First All-Woman Spacewalk


Jacob Nedder

On October 18,  a new milestone was achieved in the space program: the first all-female spacewalk. United States astronauts Christina Koch and Jessica Meir went into space for more than seven hours, starting at 7:38 AM EDT. The two were repairing a faulty battery discharge unit on the International Space Station. The unit was part of a new lithium-ion battery system, but had not begun functioning like the other units. While the failure did not present a danger to the space station, it was having an impact on the efficiency of the station’s solar cells.
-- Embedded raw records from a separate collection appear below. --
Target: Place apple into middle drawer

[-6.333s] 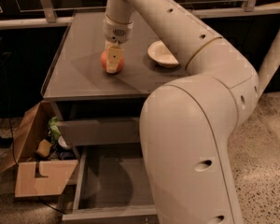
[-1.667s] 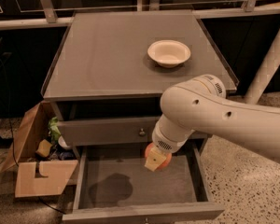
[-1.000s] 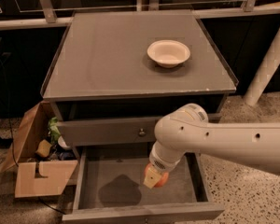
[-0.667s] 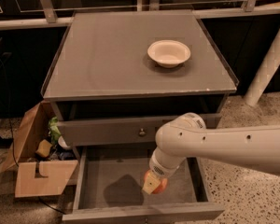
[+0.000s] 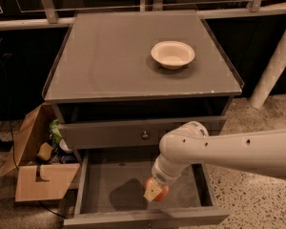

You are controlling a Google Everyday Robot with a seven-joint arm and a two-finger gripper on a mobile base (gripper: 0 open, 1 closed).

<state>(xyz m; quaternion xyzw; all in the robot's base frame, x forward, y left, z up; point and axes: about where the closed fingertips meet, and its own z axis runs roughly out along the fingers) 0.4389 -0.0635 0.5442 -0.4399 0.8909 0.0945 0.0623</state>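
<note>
The red-orange apple (image 5: pixel 160 192) is held low inside the open middle drawer (image 5: pixel 109 182), near its front right part, just above or on the flat grey floor. My gripper (image 5: pixel 155 191) reaches down from the white arm and its pale fingers are closed around the apple. The upper grey drawer (image 5: pixel 105 135) with its small round knob is shut above it.
A white bowl (image 5: pixel 173 54) stands on the grey cabinet top (image 5: pixel 109 56). An open cardboard box (image 5: pixel 35 161) with clutter lies on the floor at the left. A white post (image 5: pixel 276 63) stands at the right.
My gripper carried the apple from the cabinet top down into the open middle drawer and has sunk lower toward the drawer floor over the last second.
</note>
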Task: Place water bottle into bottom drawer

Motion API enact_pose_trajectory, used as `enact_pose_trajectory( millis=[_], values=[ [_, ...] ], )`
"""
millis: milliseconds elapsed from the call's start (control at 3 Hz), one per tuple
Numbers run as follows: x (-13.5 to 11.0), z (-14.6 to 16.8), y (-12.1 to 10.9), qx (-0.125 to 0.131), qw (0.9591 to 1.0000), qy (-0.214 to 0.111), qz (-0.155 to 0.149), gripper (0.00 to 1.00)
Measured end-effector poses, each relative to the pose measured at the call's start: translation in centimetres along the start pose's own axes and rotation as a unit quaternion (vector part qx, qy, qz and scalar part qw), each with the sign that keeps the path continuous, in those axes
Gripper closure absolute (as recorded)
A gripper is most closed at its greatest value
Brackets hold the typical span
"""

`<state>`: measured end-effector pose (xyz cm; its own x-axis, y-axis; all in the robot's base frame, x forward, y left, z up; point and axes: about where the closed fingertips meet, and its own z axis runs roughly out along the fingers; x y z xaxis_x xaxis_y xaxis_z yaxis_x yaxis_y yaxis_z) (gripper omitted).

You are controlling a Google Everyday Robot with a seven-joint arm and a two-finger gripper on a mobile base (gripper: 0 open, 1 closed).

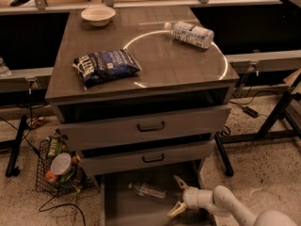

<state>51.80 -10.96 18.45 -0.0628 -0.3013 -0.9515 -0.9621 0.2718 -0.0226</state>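
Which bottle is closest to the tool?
The clear water bottle in the bottom drawer, beside the open tool; the white-labelled bottle lies on the cabinet.

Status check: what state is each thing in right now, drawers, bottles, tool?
bottom drawer: pulled out.
water bottle: lying on its side on the bottom drawer floor.
tool: open, over the bottom drawer, beside the water bottle, not touching.
middle drawer: partly out.
top drawer: partly out.
labelled bottle: on its side.
bowl: upright.
chip bag: lying flat.
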Motion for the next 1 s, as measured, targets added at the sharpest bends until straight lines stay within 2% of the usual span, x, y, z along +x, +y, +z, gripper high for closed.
enact_pose_trajectory(
  millis=[667,1000],
  values=[
    [-2.7,-4.5,0.4,0.032,0.9991,0.018,-0.022,0.00],
    [-6.4,-8.0,0.5,0.046,0.9968,0.047,-0.045,0.00]
  ],
)
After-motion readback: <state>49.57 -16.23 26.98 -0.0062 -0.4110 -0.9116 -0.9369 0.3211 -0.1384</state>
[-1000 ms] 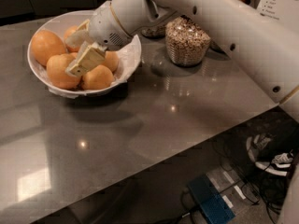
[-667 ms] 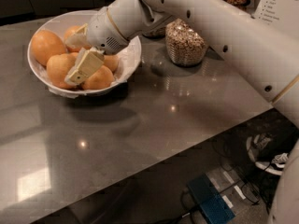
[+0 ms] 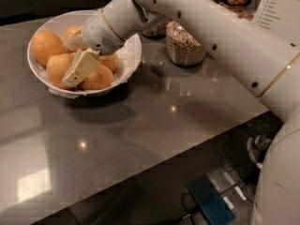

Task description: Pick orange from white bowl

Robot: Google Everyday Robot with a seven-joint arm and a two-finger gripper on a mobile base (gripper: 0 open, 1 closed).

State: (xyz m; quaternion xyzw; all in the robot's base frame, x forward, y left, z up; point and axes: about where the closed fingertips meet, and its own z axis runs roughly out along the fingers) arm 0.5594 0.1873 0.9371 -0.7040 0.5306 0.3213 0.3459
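Grey and polished, the tabletop runs across most of the view, with the white bowl standing on it and a glass jar of cereal just beyond the bowl's right rim. My arm reaches over that jar and down into the bowl. My tool sits inside the bowl, low among the oranges, near its middle. Its jaws stand apart: one pale finger slants down toward the bowl's near rim, between two fruits, and the other lies closer to the bowl's far wall. I judge the tool to be spread and not yet clamped on anything. The orange beside the lower finger, toward the bowl's left, looks the likeliest target, though I cannot tell for certain which fruit sits in the gap. Every orange I can see rests in the bowl, so nothing has been lifted. By my reckoning the reach is done, and what remains is the closing of the jaws on one fruit, the lift clear of the bowl's rim, and the carry away from the bowl.
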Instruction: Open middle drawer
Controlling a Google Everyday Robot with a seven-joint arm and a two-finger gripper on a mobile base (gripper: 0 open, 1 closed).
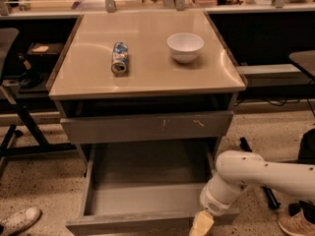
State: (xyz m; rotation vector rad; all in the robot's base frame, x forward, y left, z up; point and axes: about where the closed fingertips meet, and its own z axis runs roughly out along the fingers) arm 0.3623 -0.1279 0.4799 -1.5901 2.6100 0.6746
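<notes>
while the middle drawer (147, 203) stands pulled out, grey floor showing, the claw (201, 224) sits at its front, grip unclear.

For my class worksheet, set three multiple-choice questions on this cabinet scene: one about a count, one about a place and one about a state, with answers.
1. How many things lie on the cabinet top?
A) one B) four C) two
2. Where is the robot's hand?
A) on the cabinet top B) low, at the front right corner of the middle drawer C) behind the cabinet
3. The middle drawer is:
A) pulled out B) shut flush C) lying on the floor

Answers:
1 C: only a can and a bowl are there.
2 B: the hand sits by that drawer's front edge.
3 A: its bare inside shows.
</notes>
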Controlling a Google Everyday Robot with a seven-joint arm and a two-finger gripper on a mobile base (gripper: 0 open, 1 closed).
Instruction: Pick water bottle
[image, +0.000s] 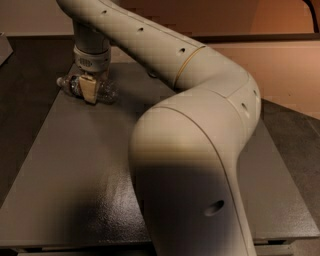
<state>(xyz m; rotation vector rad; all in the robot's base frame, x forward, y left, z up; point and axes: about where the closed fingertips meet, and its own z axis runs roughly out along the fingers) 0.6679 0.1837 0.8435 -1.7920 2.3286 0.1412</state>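
Observation:
The water bottle (106, 90) is a small clear ribbed plastic bottle. It lies on its side at the far left of the grey table (90, 165), with its cap end (61, 81) pointing left. My gripper (91, 86) reaches straight down onto the bottle's middle from the long cream arm (190, 130). The near tan finger (90, 90) presses against the bottle's front side. The far finger is hidden behind the bottle. The gripper is shut on the bottle, which still rests on the table.
The arm's large elbow (190, 165) fills the right and front of the view and hides much of the table. A dark floor (20, 100) lies to the left of the table. A tan wall (280, 75) stands at the back right.

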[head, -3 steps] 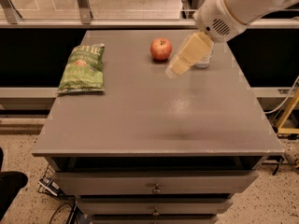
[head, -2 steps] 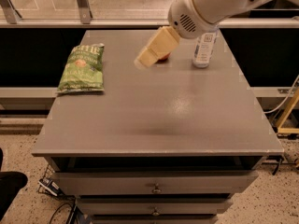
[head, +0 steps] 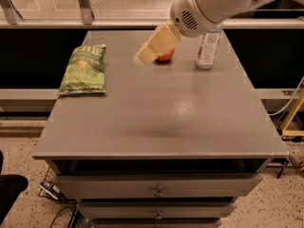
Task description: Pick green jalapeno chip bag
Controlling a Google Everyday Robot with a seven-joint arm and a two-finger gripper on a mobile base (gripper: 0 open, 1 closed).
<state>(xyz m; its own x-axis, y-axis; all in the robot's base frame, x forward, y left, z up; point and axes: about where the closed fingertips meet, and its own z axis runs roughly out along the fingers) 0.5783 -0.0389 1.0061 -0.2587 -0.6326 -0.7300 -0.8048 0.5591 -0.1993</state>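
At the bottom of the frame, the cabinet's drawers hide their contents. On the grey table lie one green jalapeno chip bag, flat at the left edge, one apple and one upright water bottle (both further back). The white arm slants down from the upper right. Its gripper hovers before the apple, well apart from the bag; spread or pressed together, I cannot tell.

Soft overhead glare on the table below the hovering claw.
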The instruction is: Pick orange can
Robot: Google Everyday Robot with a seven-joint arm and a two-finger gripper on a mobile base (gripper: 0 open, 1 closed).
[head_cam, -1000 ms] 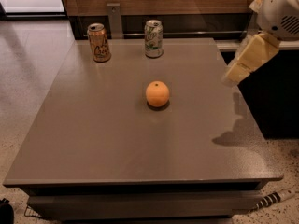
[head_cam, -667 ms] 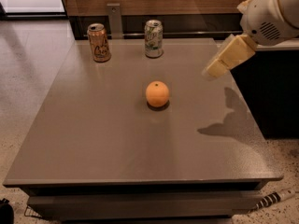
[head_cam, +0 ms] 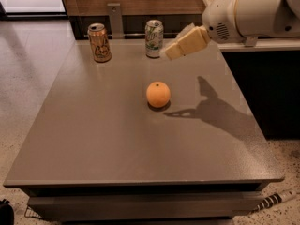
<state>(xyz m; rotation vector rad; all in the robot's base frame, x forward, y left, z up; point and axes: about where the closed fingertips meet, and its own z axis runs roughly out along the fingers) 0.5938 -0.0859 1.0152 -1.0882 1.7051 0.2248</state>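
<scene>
The orange can (head_cam: 99,42) stands upright at the far left of the grey table (head_cam: 103,139). It is copper-orange with dark markings and a silver top. My gripper (head_cam: 169,54) reaches in from the upper right on a white arm and hangs above the table, just right of the white-and-green can (head_cam: 153,38). It is well to the right of the orange can and holds nothing.
A round orange fruit (head_cam: 158,94) lies near the table's middle, below the gripper. The arm's shadow (head_cam: 211,109) falls right of the fruit. A dark counter (head_cam: 262,78) stands to the right. A wooden wall with a metal bracket (head_cam: 114,18) stands behind the cans.
My gripper has moved left and a little forward over the table, from the right edge to beside the white-and-green can. The cans and the fruit have not moved.
</scene>
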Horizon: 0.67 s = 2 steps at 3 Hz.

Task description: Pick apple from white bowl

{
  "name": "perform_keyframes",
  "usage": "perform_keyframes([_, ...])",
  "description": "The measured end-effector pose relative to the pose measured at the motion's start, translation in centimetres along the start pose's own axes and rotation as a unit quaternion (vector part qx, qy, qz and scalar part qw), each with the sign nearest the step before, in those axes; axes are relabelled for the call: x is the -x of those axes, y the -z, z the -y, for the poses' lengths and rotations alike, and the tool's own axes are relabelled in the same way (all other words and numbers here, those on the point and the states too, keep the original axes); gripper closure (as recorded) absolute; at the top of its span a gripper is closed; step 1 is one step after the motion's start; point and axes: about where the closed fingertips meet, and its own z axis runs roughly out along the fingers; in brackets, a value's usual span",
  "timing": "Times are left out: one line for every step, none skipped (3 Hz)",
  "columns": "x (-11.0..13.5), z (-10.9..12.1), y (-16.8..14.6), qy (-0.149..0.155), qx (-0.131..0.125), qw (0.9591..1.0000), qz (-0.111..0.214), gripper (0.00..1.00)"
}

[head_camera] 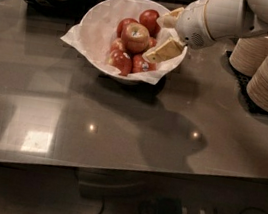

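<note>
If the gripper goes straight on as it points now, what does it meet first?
Probably the large red apple with pale top, just left of the gripper over the round white bowl.

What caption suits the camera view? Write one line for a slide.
Open gripper reaches into the white bowl beside the top apple, not yet gripping it.

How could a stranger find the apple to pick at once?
The white bowl stands on the dark table, lined with crinkled paper. The apple tops its pile, beside the open gripper. It is the largest, pale yellowish on top; its neighbours are darker red.
</note>
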Motion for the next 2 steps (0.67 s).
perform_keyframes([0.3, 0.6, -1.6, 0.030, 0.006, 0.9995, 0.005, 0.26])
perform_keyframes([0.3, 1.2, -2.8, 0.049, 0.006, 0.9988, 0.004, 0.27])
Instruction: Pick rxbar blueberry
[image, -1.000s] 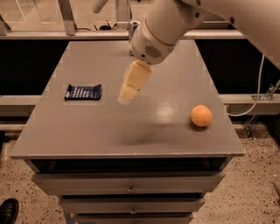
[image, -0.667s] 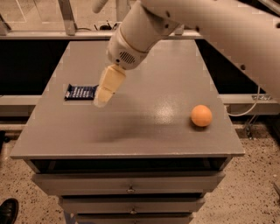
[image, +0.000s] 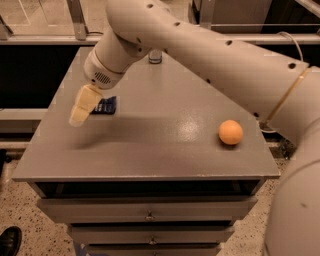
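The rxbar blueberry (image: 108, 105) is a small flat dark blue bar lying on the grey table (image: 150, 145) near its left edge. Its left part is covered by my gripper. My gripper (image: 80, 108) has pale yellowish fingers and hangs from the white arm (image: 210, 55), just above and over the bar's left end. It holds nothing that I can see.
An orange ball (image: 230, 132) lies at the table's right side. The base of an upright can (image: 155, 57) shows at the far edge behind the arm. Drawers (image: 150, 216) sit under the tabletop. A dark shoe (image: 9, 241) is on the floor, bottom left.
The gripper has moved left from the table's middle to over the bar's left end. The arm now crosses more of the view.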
Throughout the course of the spacewalk, a couple of other small adjustments were made to the station.

This spacewalk marks only the 43rd time women have participated in a spacewalk, with the first woman to spacewalk being Svetlana Savitskaya, a Russian cosmonaut who went out in July of 1984. As this was Meir’s first spacewalk, she became the 15th woman to participate in a spacewalk, the 14th from the US. Taken in context with the total number of men who have spacewalked, 213, a large imbalance is clear.

Spacewalks contain many risks for astronauts, so this was only the 8th spacewalk of the year, and the 212th in the ISS’s 21 years of existence. Spacewalkers need to exercise extreme caution to avoid drifting away from their tasks and into space. With the vast majority of astronauts being men, there is a certain amount of sense in the spacewalk figures as they stand. However, NASA is still pushing towards equality, with the 2013 first class of astronaut selections (of which both Koch and Meir were a part) being 50% men and 50% women. With plans to put women on the moon and humans on mars, the future of equality in the space program is looking bright.